◆ **The problem**
I'd like the data beneath this line reproduced exactly, without any of its images.

Provided data Block Start

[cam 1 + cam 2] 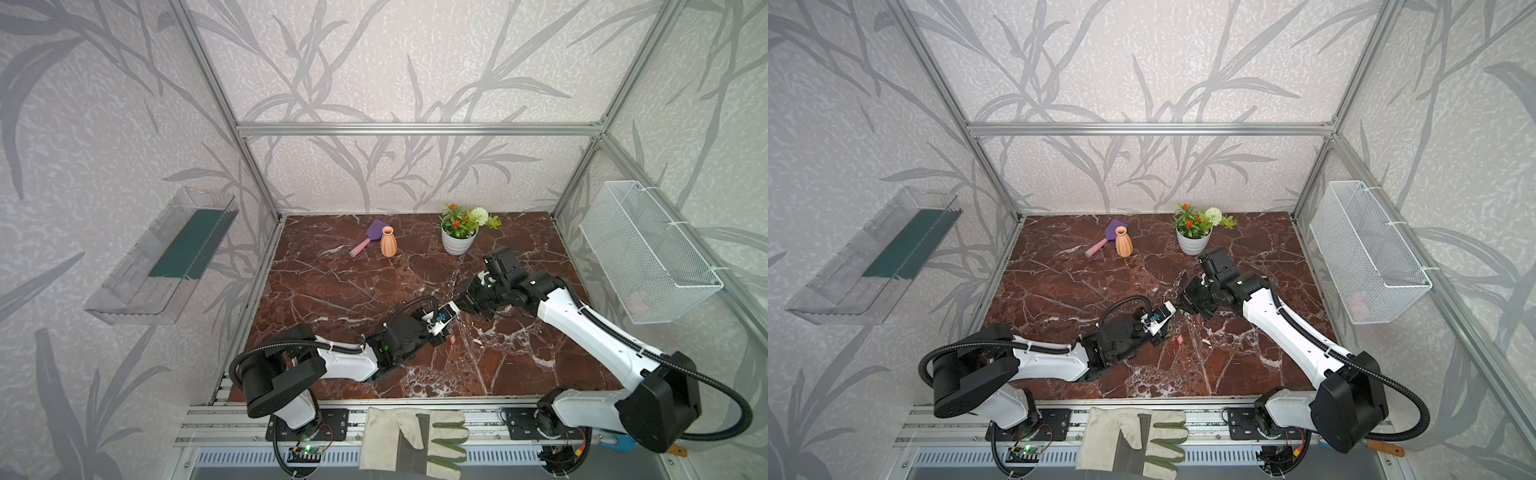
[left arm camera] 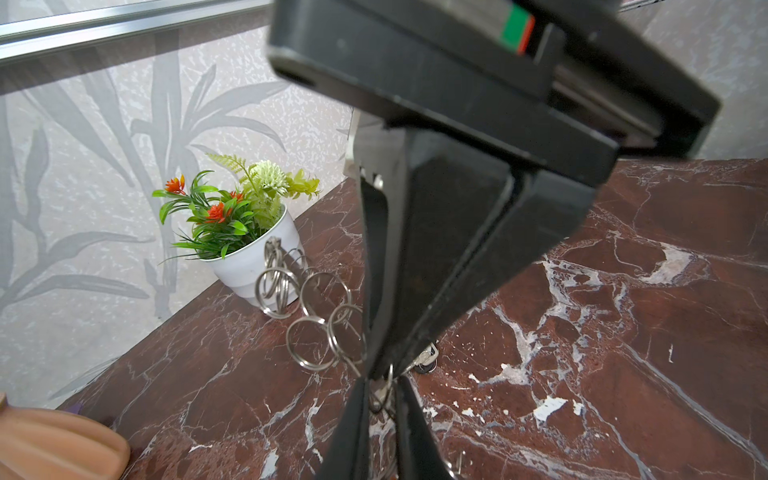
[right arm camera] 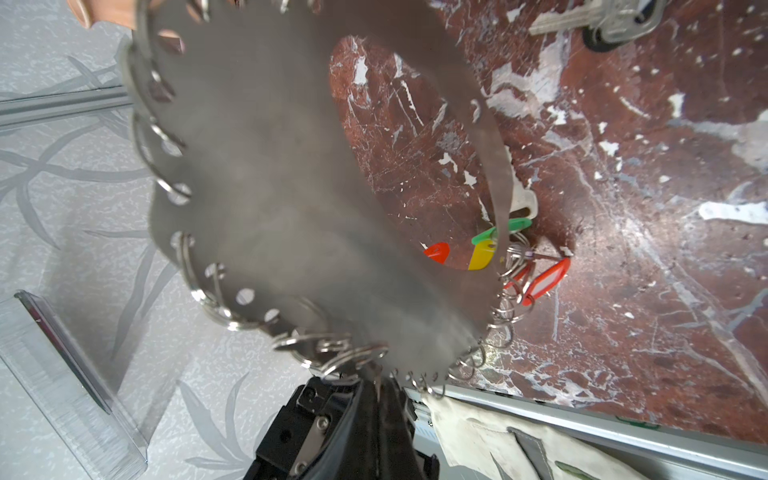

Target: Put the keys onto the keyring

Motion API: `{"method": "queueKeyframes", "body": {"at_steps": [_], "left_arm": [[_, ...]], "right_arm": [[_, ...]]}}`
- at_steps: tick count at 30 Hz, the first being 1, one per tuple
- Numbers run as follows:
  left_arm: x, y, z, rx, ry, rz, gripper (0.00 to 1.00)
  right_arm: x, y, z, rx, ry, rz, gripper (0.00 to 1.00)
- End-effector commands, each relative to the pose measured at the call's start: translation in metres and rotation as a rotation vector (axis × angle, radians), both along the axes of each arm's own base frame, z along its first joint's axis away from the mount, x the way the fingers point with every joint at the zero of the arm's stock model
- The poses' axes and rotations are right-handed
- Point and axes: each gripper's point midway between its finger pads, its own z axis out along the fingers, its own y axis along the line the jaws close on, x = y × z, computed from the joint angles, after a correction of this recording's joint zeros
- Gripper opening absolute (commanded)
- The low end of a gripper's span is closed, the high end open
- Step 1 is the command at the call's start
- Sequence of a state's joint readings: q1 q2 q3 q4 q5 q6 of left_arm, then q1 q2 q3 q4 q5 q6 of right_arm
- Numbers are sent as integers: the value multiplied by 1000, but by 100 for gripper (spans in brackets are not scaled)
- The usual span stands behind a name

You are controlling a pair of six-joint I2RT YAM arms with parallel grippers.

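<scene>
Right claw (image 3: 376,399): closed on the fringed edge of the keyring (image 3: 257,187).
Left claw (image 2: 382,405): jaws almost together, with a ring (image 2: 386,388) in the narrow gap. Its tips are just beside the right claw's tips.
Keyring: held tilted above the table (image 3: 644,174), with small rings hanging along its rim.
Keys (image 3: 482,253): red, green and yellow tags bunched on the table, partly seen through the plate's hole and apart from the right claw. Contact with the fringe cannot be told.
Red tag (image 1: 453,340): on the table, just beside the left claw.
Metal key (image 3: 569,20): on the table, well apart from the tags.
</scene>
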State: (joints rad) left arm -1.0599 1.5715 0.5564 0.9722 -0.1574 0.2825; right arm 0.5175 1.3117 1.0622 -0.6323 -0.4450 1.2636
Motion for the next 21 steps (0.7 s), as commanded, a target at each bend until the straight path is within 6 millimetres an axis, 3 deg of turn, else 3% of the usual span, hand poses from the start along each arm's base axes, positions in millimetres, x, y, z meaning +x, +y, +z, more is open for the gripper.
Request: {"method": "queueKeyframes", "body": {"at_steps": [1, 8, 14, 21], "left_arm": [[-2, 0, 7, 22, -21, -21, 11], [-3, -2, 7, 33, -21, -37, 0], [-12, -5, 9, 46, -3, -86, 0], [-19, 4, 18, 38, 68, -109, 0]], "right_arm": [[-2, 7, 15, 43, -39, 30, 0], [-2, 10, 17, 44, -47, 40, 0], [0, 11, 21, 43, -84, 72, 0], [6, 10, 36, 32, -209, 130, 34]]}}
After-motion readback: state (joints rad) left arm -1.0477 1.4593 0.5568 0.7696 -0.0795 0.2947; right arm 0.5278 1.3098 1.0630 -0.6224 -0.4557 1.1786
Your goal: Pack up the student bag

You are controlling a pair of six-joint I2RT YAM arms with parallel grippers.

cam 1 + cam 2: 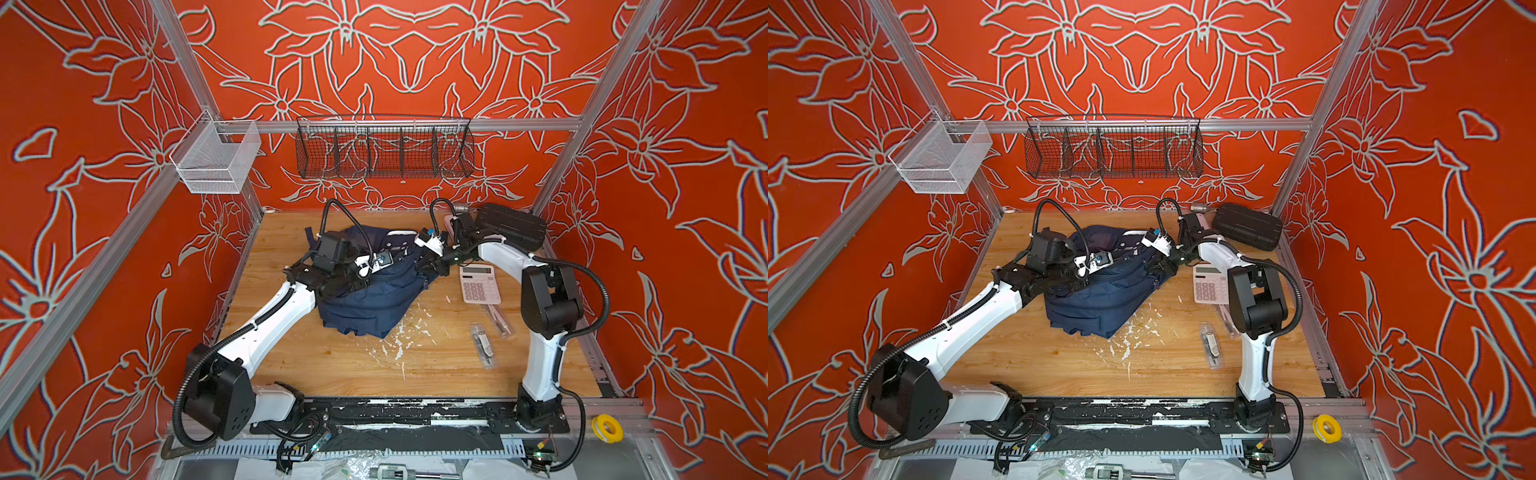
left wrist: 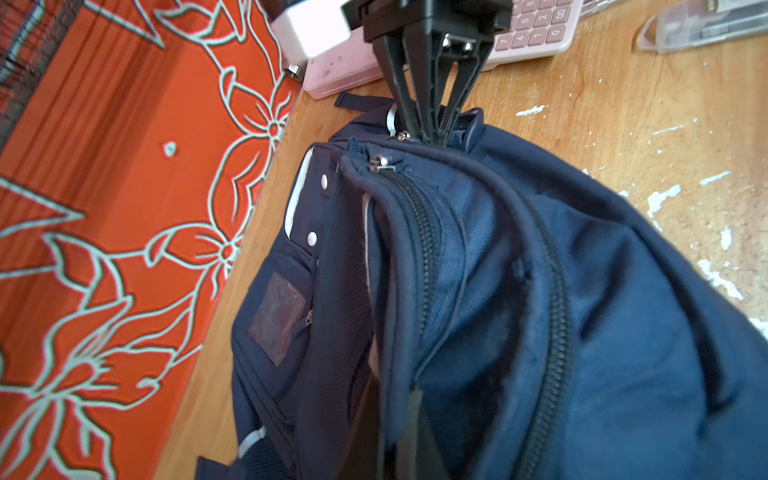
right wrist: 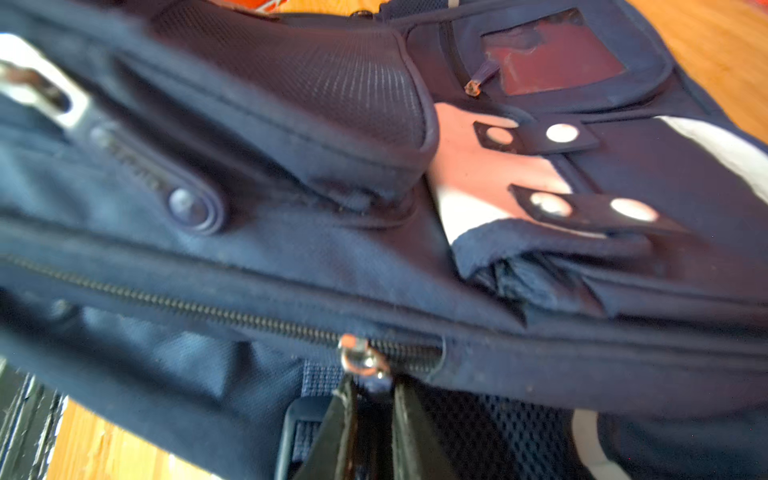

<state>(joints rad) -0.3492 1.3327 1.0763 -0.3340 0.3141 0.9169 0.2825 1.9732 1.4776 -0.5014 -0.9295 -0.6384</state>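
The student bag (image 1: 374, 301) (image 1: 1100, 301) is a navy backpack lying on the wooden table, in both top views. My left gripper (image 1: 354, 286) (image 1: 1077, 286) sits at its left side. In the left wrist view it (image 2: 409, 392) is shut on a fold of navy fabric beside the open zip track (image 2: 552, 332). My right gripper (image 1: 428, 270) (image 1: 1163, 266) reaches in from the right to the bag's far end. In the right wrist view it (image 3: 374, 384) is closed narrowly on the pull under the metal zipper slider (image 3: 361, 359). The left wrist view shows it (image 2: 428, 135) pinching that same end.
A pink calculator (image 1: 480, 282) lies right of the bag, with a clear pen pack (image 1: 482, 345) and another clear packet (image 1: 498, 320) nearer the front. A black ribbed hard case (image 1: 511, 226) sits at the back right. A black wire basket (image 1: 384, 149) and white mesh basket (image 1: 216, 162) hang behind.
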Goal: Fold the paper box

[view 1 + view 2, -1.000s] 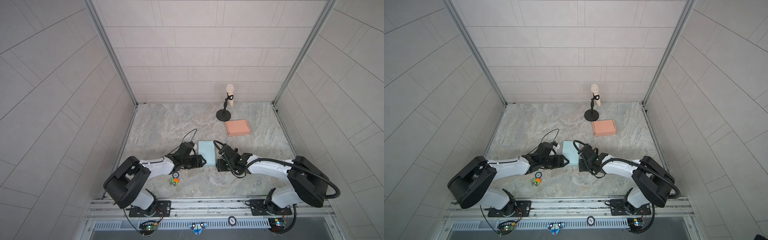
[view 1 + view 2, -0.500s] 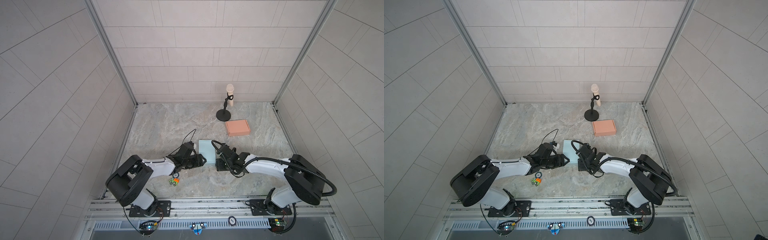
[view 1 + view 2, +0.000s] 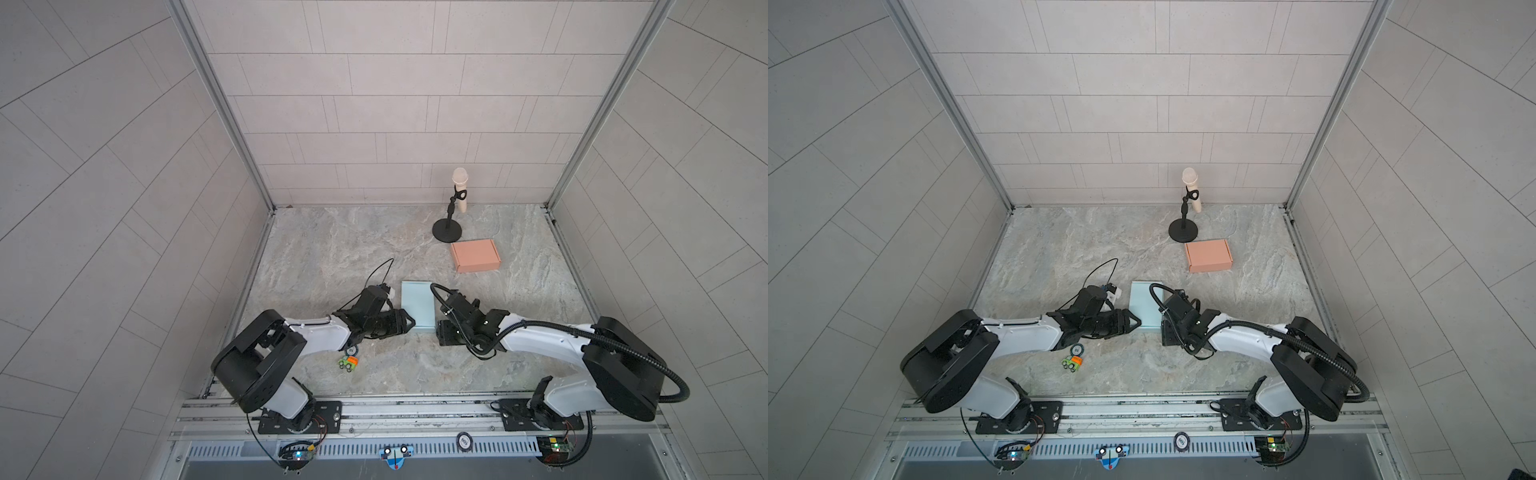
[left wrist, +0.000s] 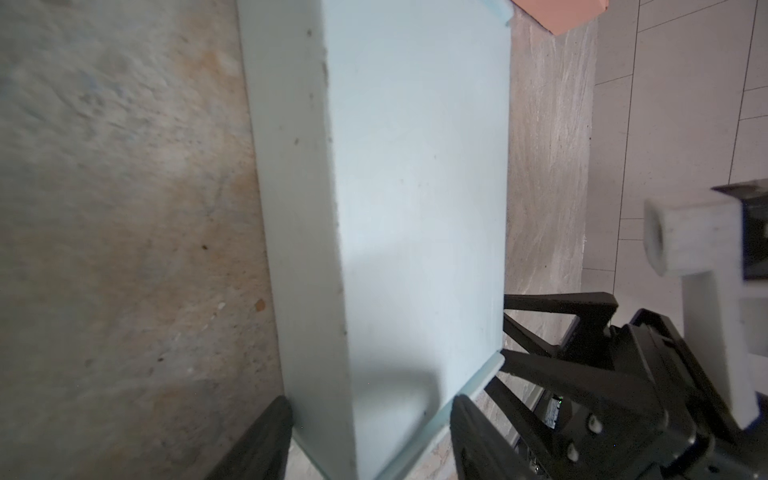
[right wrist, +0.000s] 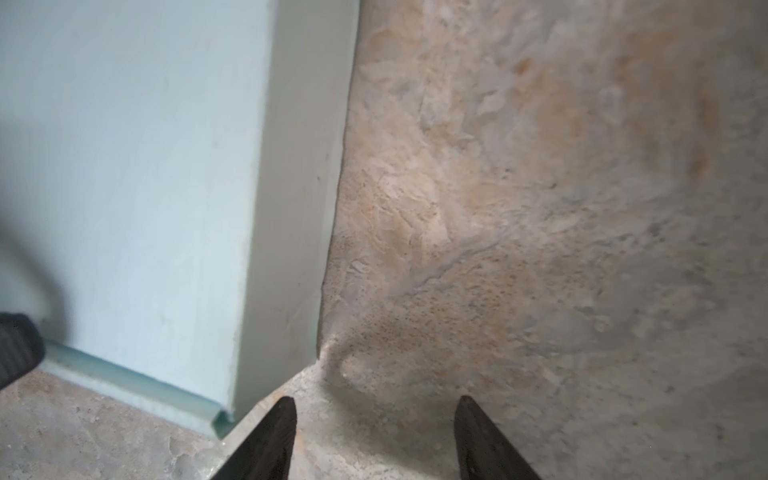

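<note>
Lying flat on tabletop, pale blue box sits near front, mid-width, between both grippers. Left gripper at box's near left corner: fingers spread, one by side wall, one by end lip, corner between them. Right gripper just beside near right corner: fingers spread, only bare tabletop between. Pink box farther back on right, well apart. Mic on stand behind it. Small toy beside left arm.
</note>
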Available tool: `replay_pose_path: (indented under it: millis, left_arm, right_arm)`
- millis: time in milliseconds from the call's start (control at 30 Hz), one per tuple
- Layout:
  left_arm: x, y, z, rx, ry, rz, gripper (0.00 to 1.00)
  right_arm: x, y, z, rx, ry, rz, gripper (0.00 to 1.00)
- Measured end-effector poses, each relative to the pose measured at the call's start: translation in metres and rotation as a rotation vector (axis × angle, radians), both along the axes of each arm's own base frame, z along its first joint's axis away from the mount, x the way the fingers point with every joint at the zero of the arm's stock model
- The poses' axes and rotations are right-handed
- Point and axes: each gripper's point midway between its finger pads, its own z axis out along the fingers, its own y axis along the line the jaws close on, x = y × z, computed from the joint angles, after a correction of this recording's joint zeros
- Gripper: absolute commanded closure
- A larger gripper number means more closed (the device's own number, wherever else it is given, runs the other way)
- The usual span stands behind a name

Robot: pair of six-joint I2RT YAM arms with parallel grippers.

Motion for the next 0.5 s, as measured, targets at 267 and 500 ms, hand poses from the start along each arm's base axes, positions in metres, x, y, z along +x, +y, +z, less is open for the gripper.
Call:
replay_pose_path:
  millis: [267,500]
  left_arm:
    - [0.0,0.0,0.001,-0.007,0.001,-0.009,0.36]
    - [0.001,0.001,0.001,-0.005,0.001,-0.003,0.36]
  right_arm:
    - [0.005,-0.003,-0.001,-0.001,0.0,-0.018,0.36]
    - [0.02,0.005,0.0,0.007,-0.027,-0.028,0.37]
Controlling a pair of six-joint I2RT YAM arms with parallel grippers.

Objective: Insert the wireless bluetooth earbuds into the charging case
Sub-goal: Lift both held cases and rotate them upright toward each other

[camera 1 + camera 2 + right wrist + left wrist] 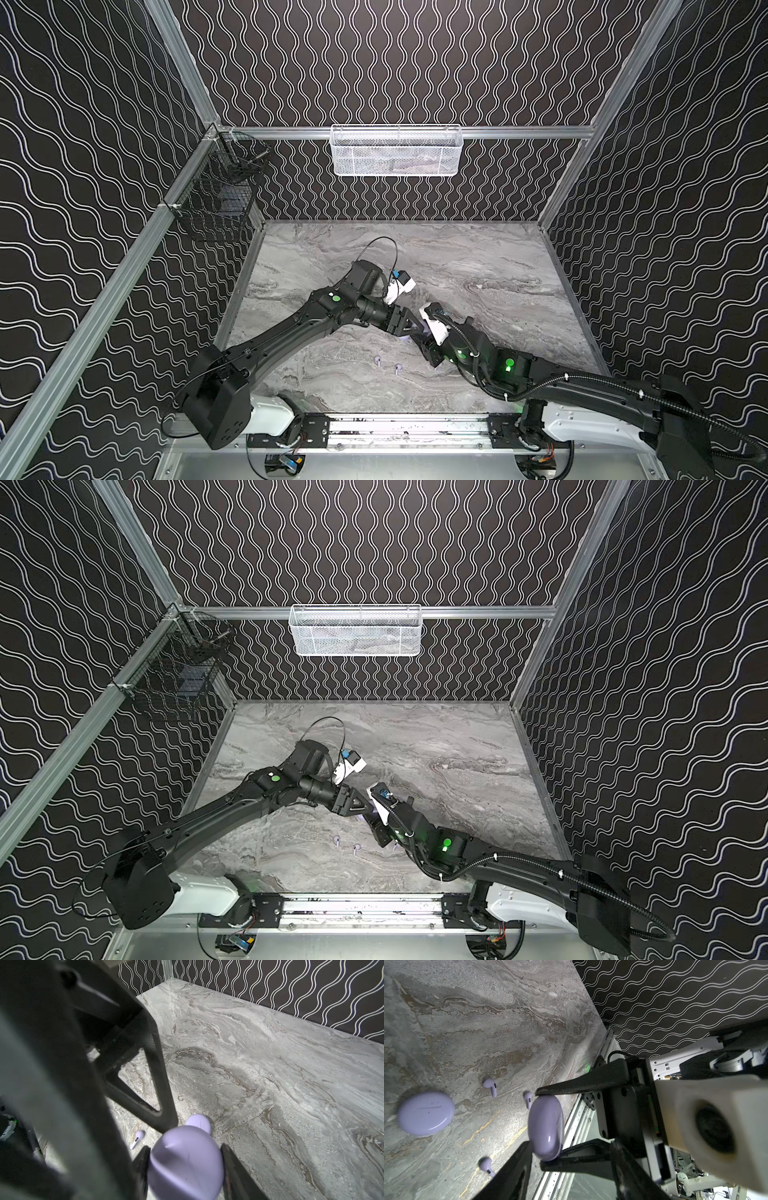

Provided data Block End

◆ **Solution for this exercise**
[cam 1 + cam 2] 
[left arm camera] 
[right arm camera] 

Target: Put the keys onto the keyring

Motion API: `{"method": "queueKeyframes", "body": {"at_steps": [_], "left_arm": [[_, ...]], "right_arm": [[_, ...]]}}`
- at_steps: tick count at 30 Hz, the first being 1, one per tuple
- Numbers run as follows:
  left_arm: x, y, z, rx, ry, rz, gripper (0.00 to 1.00)
  right_arm: x, y, z, rx, ry, rz, gripper (0.00 to 1.00)
- End-effector commands, each relative to the pose measured at the call's start: translation in metres and rotation as a rotation vector (axis × angle, radians), both along the axes of each arm's own base frame, z along its first joint's axis away from the mount, x the way the fingers point with every joint at the zero of the arm's stock model
- The poses' axes and rotations are right-handed
- Point and axes: each gripper's point midway between its finger pads, its own z axis out along the fingers, its own y axis along the line the jaws close on, x = y × z, computed from the joint angles, after a correction of this recording's joint zeros
- Gripper opening absolute (commanded)
- The low end of a gripper's span is closed, the high end open
- Step 1 is the command at the call's start
- Sequence of a state's joint readings: q1 q2 q3 q4 q5 q6 of left_arm, then q1 q2 q3 q4 q5 q6 of right_arm
- Numbers are sent as integers: the value multiplied by 1000, but by 100 for gripper (spans in brackets are not scaled)
- The usual span stands behind a name

You are controlling a pair of six-joint I2RT YAM arms with parallel grippers.

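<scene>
Right claw (image 3: 376,399): closed on the fringed edge of the keyring (image 3: 257,187).
Left claw (image 2: 382,405): jaws almost together, with a ring (image 2: 386,388) in the narrow gap. Its tips are just beside the right claw's tips.
Keyring: held tilted above the table (image 3: 644,174), with small rings hanging along its rim.
Keys (image 3: 482,253): red, green and yellow tags bunched on the table, partly seen through the plate's hole and apart from the right claw. Contact with the fringe cannot be told.
Red tag (image 1: 453,340): on the table, just beside the left claw.
Metal key (image 3: 569,20): on the table, well apart from the tags.
</scene>
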State: (joints rad) left arm -1.0599 1.5715 0.5564 0.9722 -0.1574 0.2825; right arm 0.5175 1.3117 1.0622 -0.6323 -0.4450 1.2636
Motion for the next 21 steps (0.7 s), as commanded, a target at each bend until the straight path is within 6 millimetres an axis, 3 deg of turn, else 3% of the usual span, hand poses from the start along each arm's base axes, positions in millimetres, x, y, z meaning +x, +y, +z, more is open for the gripper.
Request: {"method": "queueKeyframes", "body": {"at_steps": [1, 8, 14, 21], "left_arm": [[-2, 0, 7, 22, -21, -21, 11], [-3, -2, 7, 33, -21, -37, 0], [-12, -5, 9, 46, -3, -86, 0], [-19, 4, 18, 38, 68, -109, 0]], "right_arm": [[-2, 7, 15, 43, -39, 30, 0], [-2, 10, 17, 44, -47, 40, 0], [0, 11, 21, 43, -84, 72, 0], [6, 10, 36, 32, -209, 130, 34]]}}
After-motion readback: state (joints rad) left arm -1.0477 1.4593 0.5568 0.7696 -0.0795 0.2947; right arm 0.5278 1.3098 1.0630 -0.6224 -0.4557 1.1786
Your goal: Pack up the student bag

You are controlling a pair of six-joint I2RT YAM arms with parallel grippers.

cam 1 + cam 2: 
left wrist: 
right wrist: 

<state>(joints rad) -0.3492 1.3327 1.0763 -0.3340 0.3141 0.9169 0.2825 1.9732 1.4776 -0.5014 -0.9295 -0.6384</state>
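The student bag (image 1: 374, 301) (image 1: 1100, 301) is a navy backpack lying on the wooden table, in both top views. My left gripper (image 1: 354, 286) (image 1: 1077, 286) sits at its left side. In the left wrist view it (image 2: 409, 392) is shut on a fold of navy fabric beside the open zip track (image 2: 552, 332). My right gripper (image 1: 428, 270) (image 1: 1163, 266) reaches in from the right to the bag's far end. In the right wrist view it (image 3: 374, 384) is closed narrowly on the pull under the metal zipper slider (image 3: 361, 359). The left wrist view shows it (image 2: 428, 135) pinching that same end.
A pink calculator (image 1: 480, 282) lies right of the bag, with a clear pen pack (image 1: 482, 345) and another clear packet (image 1: 498, 320) nearer the front. A black ribbed hard case (image 1: 511, 226) sits at the back right. A black wire basket (image 1: 384, 149) and white mesh basket (image 1: 216, 162) hang behind.
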Goal: Fold the paper box

[view 1 + view 2, -1.000s] 
[view 1 + view 2, -0.500s] 
[view 1 + view 2, +0.000s] 
[left wrist, +0.000s] 
[right wrist, +0.000s] 

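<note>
Lying flat on tabletop, pale blue box sits near front, mid-width, between both grippers. Left gripper at box's near left corner: fingers spread, one by side wall, one by end lip, corner between them. Right gripper just beside near right corner: fingers spread, only bare tabletop between. Pink box farther back on right, well apart. Mic on stand behind it. Small toy beside left arm.
</note>
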Available tool: `replay_pose_path: (indented under it: millis, left_arm, right_arm)`
- millis: time in milliseconds from the call's start (control at 30 Hz), one per tuple
- Layout:
  left_arm: x, y, z, rx, ry, rz, gripper (0.00 to 1.00)
  right_arm: x, y, z, rx, ry, rz, gripper (0.00 to 1.00)
- Measured end-effector poses, each relative to the pose measured at the call's start: translation in metres and rotation as a rotation vector (axis × angle, radians), both along the axes of each arm's own base frame, z along its first joint's axis away from the mount, x the way the fingers point with every joint at the zero of the arm's stock model
- The poses' axes and rotations are right-handed
- Point and axes: each gripper's point midway between its finger pads, its own z axis out along the fingers, its own y axis along the line the jaws close on, x = y × z, computed from the joint angles, after a correction of this recording's joint zeros
- Gripper: absolute commanded closure
- A larger gripper number means more closed (the device's own number, wherever else it is given, runs the other way)
- The usual span stands behind a name

Robot: pair of six-joint I2RT YAM arms with parallel grippers.

Motion for the next 0.5 s, as measured, targets at 267 and 500 ms, hand poses from the start along each arm's base axes, positions in metres, x, y, z along +x, +y, +z, less is open for the gripper.
Call:
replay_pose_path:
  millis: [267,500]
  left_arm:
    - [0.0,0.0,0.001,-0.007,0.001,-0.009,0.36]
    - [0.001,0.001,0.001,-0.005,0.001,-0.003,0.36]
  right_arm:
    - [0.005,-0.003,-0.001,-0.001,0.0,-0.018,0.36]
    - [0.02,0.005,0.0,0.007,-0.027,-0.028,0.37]
Controlling a pair of six-joint I2RT YAM arms with parallel grippers.

Objective: Insert the wireless bluetooth earbuds into the charging case
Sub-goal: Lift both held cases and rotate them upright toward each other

[camera 1 + camera 2 + right wrist + left wrist] 

What precedes this is the full answer.